Talia's meteorology department was on the top floor of the campus. The windows of Talia’s office faced towards the desert, away from the coast. It had once been a forest, but due to a series of ferocious bushfires over 150 years ago--combined with the harvesting of the burnt landscape in its wake-it was now a brown, brackish desert. The biome in the centre of the University ground scraper part of the City was dedicated to flora and fauna from that time.

She placed her bag and coffee onto the table, and sat at her desk, and swivelled her chair towards the open window, feeling the cooling breeze coming from the storm wafting in. She checked her watch; she was running late. She was sure that some on the staff wouldn’t be happy with that, given how little she was in the office. Still, she remained in her chair.

How was she going to tell people what she saw?

Talia rubbed her eyes.

Her assistant, William, knocked on her open door.

‘Ready for the meeting?’ he asked curtly. She sighed.

Talia was almost positive that William was undermining her at every turn, but she just couldn’t prove it. His tone made her hairs stand up on the back of her neck.

‘I’ll be there in a minute.’ she replied, dismissively.

Damn it, she was going to make William wait.
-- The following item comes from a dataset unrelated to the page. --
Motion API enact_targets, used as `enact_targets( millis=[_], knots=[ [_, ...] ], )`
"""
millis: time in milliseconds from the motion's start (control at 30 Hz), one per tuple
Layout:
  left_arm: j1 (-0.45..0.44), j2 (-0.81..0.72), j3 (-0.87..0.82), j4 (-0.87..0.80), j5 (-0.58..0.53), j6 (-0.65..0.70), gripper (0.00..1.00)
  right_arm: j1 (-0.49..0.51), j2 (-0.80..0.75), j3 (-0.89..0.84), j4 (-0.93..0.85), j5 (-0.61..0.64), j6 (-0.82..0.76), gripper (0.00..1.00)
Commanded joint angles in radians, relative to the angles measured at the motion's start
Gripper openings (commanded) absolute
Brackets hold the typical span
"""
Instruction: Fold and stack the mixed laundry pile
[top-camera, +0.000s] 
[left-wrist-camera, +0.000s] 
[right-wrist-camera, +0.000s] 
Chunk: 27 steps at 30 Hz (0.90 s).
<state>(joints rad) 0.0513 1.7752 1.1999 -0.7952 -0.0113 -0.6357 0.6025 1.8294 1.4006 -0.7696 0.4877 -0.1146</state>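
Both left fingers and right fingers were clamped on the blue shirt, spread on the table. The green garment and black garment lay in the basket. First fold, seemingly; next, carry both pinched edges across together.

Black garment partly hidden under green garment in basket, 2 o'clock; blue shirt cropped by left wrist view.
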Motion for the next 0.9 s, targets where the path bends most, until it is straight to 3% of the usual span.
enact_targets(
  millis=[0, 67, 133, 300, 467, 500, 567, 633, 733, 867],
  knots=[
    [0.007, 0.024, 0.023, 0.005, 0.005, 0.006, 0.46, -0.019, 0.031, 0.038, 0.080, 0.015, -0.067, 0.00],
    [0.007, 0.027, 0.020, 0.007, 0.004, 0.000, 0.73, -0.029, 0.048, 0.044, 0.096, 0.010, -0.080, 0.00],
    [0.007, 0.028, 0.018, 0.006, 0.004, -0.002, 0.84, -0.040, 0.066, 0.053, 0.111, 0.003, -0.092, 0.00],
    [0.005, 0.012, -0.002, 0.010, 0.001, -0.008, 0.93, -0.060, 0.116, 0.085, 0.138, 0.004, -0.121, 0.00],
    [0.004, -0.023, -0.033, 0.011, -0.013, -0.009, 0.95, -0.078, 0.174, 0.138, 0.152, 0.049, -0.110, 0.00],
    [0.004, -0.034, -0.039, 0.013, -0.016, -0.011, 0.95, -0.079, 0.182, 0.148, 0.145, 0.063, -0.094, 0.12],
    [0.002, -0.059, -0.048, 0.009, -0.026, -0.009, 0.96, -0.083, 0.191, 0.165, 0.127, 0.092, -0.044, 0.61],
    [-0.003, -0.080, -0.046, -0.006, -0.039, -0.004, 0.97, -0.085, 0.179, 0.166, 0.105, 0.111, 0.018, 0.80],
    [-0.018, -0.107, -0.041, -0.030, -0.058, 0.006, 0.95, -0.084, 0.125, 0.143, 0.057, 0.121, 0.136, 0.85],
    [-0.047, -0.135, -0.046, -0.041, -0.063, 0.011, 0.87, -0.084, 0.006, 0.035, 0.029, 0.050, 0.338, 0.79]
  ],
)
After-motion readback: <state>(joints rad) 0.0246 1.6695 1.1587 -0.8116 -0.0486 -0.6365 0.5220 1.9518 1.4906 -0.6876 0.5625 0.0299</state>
Her mind turned back to the figures she saw this morning and wondered the best approach to share what she had experienced: Talia was a scientist, she had to report the facts as she saw them. But what she saw defied any scientific consensus.

If she announced this to her team, and she was wrong, they were going to crucify her. Her and Michael would lose all their privileges. No more spacious apartments, red wine stew or pure cow’s milk lattes served by pretty young Baristas.

But the worst thing would be that she would no longer be able to do her research. Over a decade of work - gone. She would be bereft.

Talia resolved herself. She had to lie.

There was too much at stake.

She was not going to be the laughing stock to the small group of people waiting impatiently outside her door.

She had worked hard: staying back long hours, ripping apart her marriage, her health, all the while they laughed and went out for drinks at fancy bars; using the privileges that her arduous work had won for them.

If what she had seen earlier today was true, she would handle it herself.

Talia stood up defiantly and left her office for the meeting.